## INSTRUCTIONS TO FOLLOW
Report how many lines of the data contain the string "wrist". Add nothing.

◆ ◆ ◆ ◆ ◆

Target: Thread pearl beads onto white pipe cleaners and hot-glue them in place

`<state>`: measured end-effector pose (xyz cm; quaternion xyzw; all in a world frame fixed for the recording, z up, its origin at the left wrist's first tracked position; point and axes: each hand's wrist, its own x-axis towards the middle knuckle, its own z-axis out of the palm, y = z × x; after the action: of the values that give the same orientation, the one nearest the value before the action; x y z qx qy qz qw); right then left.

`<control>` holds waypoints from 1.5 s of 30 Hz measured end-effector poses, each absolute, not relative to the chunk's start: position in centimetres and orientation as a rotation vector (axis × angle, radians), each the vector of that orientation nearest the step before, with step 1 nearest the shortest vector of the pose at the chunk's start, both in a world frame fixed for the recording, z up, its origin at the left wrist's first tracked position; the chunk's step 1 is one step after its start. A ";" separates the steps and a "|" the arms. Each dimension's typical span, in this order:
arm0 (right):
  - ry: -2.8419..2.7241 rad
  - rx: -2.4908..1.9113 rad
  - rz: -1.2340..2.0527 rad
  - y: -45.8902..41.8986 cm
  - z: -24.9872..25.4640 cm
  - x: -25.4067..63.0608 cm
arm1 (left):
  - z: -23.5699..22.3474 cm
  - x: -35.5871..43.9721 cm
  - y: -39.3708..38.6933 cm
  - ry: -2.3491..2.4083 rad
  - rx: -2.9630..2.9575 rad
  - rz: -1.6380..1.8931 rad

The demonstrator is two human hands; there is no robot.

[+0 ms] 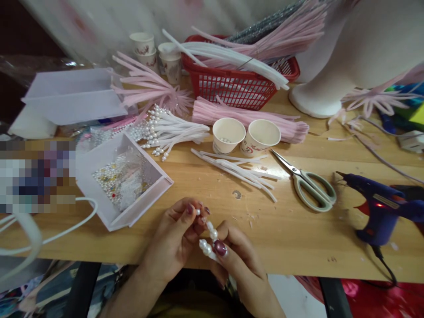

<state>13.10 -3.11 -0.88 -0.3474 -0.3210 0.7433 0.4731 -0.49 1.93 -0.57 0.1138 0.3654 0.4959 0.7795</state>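
Observation:
Between the thumb and fingers of my left hand [180,225] is a small white pearl bead [198,212]. Close beside it, my right hand [240,260] pinches a white pipe cleaner stem with pearl beads [213,234] on its tips; how much of the stem lies inside the hand is hidden. Past my hands lie several plain white pipe cleaner pieces [238,169]. Further back rests a bunch of white stems tipped with pearls [179,130]. One paper cup [228,132] holds loose beads, and a second paper cup [263,134] stands against it.
Scissors [309,187] and a blue glue gun [377,205] with a red light lie to the right. A white box [155,190] of bagged beads sits left. Behind are pink pipe cleaners [251,118], a red basket [228,88] and a white stand [318,95].

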 end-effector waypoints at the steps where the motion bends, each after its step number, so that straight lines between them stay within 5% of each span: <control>1: -0.767 -0.855 1.830 -3.1 -0.9 13.1 | -0.4 -0.5 1.9 0.790 0.247 1.059; 45: -0.708 -1.021 1.839 -2.9 -0.8 12.8 | 0.7 0.2 1.1 1.104 0.408 0.992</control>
<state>12.76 -2.93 -0.77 -0.4119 -0.2858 0.7420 0.4451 0.24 1.05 0.69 0.1845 0.4993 0.4484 0.7181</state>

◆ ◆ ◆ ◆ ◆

## RESULT FOR THIS EXERCISE
2